In November 2018, the company sent offers to “most landowners in this area,” the lawsuit said, and included incentives such as allowing sellers to keep income from wind turbines, as well as staying in the properties rent-free under a long-term lease. Return agreements. Over the five years, the lawsuit said, the company purchased about 140 properties from 400 owners.

This month, a lawyer representing the landowners filed a joint motion to dismiss the case. In July, three of the landowners said they had reached a possible settlement with Flannery. Other owners could not be reached for comment this week, or declined to do so.

As bids continued and prices soared, Solano County landowners started talking about who would buy so much land for so much money.

“They were coming up with four or five times the market price at that time,” Ms. Moi said. “They were deals they couldn’t miss.”
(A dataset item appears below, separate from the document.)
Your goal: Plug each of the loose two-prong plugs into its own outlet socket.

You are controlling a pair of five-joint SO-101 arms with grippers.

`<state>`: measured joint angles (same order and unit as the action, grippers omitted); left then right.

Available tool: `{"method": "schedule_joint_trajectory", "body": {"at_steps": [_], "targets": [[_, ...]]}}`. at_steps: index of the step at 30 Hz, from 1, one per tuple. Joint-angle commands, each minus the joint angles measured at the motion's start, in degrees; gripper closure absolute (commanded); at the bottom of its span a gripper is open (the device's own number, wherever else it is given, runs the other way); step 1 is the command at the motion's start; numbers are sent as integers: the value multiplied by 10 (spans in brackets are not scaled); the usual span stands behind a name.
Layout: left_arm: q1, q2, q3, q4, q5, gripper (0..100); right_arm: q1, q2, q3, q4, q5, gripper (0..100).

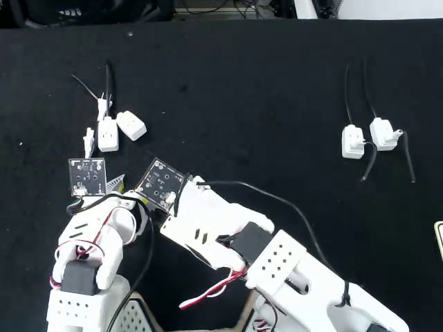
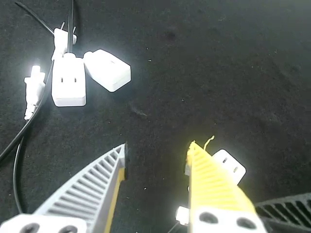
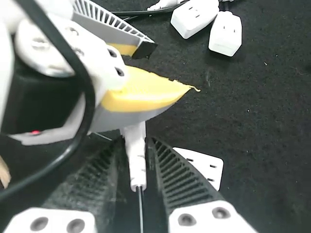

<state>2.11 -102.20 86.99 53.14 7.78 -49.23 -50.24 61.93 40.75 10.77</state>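
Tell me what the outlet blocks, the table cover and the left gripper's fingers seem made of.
Outlet blocks: smooth glossy white plastic, by their bright sheen. Table cover: matte black fabric, probably felt; lint specks and faint creases show. Left gripper fingers: likely printed plastic, one grey, one yellow, with ribbed faces.

I look down on a matte black table [image 1: 277,83] that spans my high view. Beyond its far edge, at twelve o'clock, dark cables [image 1: 228,7] tangle; at one o'clock, a white surface [image 1: 387,8] shows.
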Motion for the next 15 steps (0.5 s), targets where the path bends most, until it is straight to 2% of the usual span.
{"method": "schedule_joint_trajectory", "body": {"at_steps": [1, 15], "targets": [[6, 6, 0, -5, -6, 798, 16, -29, -66, -5, -5, 988], [3, 3, 3, -5, -6, 798, 20, -25, -68, 14, -5, 988]]}}
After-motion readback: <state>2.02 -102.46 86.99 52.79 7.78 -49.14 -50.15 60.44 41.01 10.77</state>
Flannery’s offerings have been creating millionaires all over the county, but no one seems to know what the mysterious company intends to do with the land that is now much of the whole county.

That changed last week, when residents began receiving text messages and emails with a survey measuring their opinions on a number of questions. One asked them to rate the preference of several names, including Joe Biden, Donald Trump and Flannery Associates. Another question began describing a potential ballot for a project that “would include a new city with tens of thousands of new homes, a large solar farm, orchards with over a million new trees, and over 10,000 acres of new parks and open space.”

Ms. Moi cited poor infrastructure, including the two-lane highway that bisects the area which she said was already congested due to super commuters driving to and from the fringes of the Bay Area. The region is also subject to regular droughts and is at a high risk of wildfires.

“It’s like pie in the sky,” she said.

Sheilagh MacNeil Contributed to research. Yuen Lu Contributed to reports.